Acara yang digagas anak-anak muda yang berasal dari Citayam - Bojonggede, di kawasan Dukuh Atas Jakarta sukses menarik perhatian banyak kalangan. Acara pagelaran busana yang bersifat spontanitas ala anak-anak kampung di jalan raya ini pun jadi viral. Sejumlah pesohor, selebritis papan atas, politikus pun ikut nimbrung di acara ini. Tak pelak, fashion show sederhana yang digelar tiap akhir pekan ini pun jadi fenomenal.
Entah siapa yang pertama kali memberi label acara tersebut, Citayam Fashion Week (CFW), nyatanya dengan cepat acara ini begitu populer hingga seantero negeri. Sejumlah pejabat mulai dari gubernur, menteri hingga presiden, ikut mengomentari dan memuji kreatifitas yang dihasilkan anak-anak kampung ini.
Mungkin sebelumnya tak pernah terpikirkan menyelenggarakan acara fashion show sederhana, yang menampilkan busana dengan harga murah meriah. Dicetuskan oleh anak-anak muda yang sebagian besar putus sekolah dan diselenggarakan di tengah jalan raya. Anak-anak muda dari Citayam-Bojonggede ini dengan caranya sendiri telah berhasil membumikan acara fashion show. Sebuah kegiatan yang sebelumnya identik dengan eksklusifitas dan penuh glamour dan hanya bisa dilihat oleh kaum berada, kini jadi kegiatan yang begitu merakyat.
Belakangan acara yang makin menyedot banyak perhatian inipun menimbulkan masalah, yakni kemacetan di jalan raya. Tentunya pihak-pihak terkait bisa memberikan solusi terbaik agar kegiatan ini tidak berhenti, namun tetap tertib, tidak menggangu kepentingan publik pengguna jalan raya. Kini, CFW pun dibubarkan aparat keamanan kerana aksinya sudah mengganggu kepentingan umum. Bonge, Roy, Kurma hingga Jeje pun tak terlihat lagi beraksi di Dukuh Atas. Namun, mereka sudah berpindah tempat. Beberapa waktu lalu, mereka melakukan catwalk di Kawasan Kuningan.

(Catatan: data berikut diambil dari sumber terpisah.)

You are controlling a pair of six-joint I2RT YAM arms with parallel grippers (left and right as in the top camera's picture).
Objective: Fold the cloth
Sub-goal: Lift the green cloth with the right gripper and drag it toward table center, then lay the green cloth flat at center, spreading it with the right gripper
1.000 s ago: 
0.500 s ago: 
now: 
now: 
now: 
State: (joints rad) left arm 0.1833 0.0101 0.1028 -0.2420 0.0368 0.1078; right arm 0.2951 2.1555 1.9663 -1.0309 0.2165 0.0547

Fenomena CFW dengan cepat merembet ke berbagai daerah. Anak-anak muda di kota-kota besar lainnya di Indonesia mulai juga menggelar kegiatan sejenis. Antusiasme anak-anak muda di berbagai daerah untuk mengikuti fashion show jalanan ini sebenarnya bisa dikelola oleh pemerintah daerah setempat sebagai sebuah kegiatan yang positif yang perlu didukung semua pihak.

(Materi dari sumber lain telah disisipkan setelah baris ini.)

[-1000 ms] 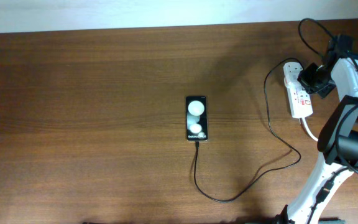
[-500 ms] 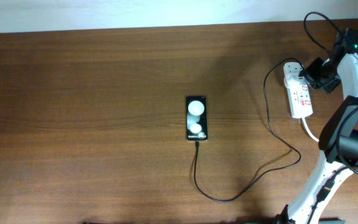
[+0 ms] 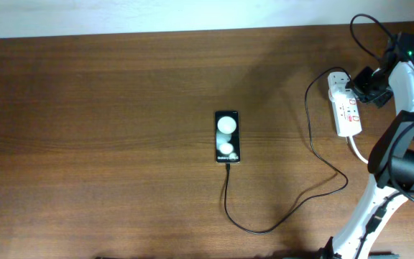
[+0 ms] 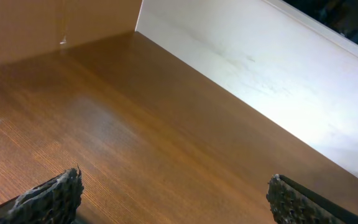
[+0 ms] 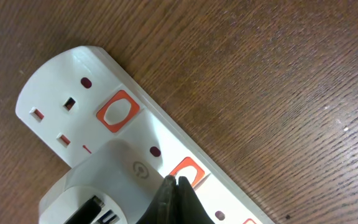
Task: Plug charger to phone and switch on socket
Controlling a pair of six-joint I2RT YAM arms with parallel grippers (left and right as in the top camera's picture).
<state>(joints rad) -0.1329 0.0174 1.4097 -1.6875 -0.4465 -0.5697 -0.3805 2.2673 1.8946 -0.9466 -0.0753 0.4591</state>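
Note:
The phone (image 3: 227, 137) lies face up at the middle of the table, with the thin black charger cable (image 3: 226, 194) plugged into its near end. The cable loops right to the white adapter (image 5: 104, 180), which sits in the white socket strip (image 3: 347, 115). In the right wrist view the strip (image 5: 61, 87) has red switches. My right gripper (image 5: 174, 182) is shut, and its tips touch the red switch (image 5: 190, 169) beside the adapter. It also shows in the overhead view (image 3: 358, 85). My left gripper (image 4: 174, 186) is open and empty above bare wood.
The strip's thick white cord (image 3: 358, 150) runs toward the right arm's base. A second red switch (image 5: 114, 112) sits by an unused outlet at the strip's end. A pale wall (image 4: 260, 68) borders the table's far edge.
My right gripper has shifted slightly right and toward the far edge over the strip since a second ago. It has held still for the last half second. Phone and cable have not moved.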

Seperti diketahui sejumlah pihak dari kalangan swasta mencoba untuk mengambil keuntungan dari acara ini dengan mendaftarkan hak kekayaan intelektual ke Dirjen HAKI. Salah satunya, Baim Wong dan istrinya, Paula. Namun karena mendapat banyak kritikan, mereka mengurungkan niatnya untuk mendaftarkan CFW ke Kementerian Hukum dan HAM. Tak kurang dari empat perusahaan swasta yang berebut HAKI dari CFW. Idealnya acara seperti ini yang dicetuskan oleh masyarakat tidak perlu dikuasai oleh segelintir pihak. Biarkan saja dikelola oleh pemerintah daerah dan masyarakat. Jadikan saja acara ini menjadi salah satu daya tarik untuk menarik wisatawan domestik maupun mancanegara untuk datang ke Jakarta.

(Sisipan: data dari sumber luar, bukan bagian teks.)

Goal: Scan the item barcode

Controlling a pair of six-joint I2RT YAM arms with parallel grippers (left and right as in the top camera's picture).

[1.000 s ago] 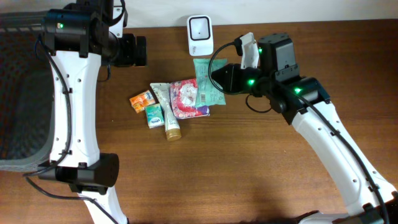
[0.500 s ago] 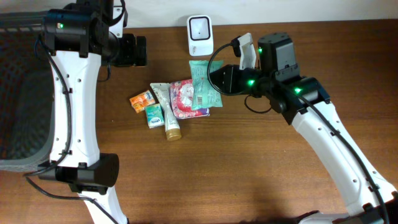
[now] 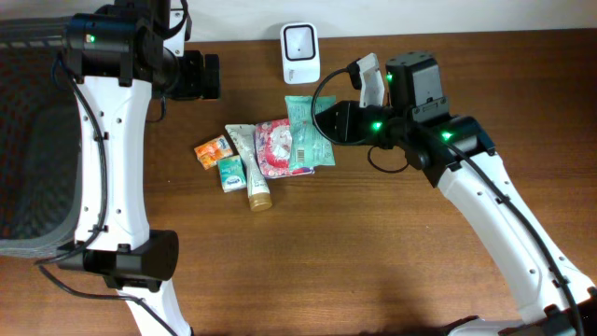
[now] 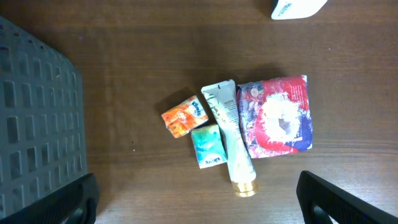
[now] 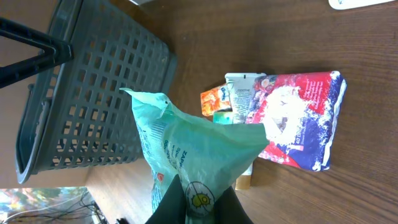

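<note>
At the bottom centre of my right wrist view, my right pincer (image 5: 200, 200) is clamped on one edge of the green packet (image 5: 186, 146), so the pouch hangs free with its printed face exposed. From overhead it sits mid-frame, overlapping the red packet (image 3: 273, 147), below the white scanner (image 3: 299, 51) at the top. I judge the label needs turning toward that window. My left pincer (image 3: 198, 76), spread wide and empty, hovers upper left, clear of the pile.
</note>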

Jangan sampai terulang kembali kisah acara merakyat berupa Pasar Malam Gambir yang kini telah menjadi kegiatan yang bersifat komersial. Pasar Malam Gambir sudah ada sejak jaman Kolonial Belanda. Di tahun 1970-an Pemprov DKI Jakarta kembali menghidupkan Pasar Malam Gambir yang lebih kekinian dengan mengubahnya menjadi Jakarta Fair. Dan diselenggarakan di fasilitas publik, di Kawasan Silang Monas. Belakangan karena ada sentuhan dari pihak swasta, acara ini pun sekarang bersifat lebih komersial dan namanya pun menjadi Jakarta Fair Kemayoran dan diselenggarakan di JIExpo Kemayoran.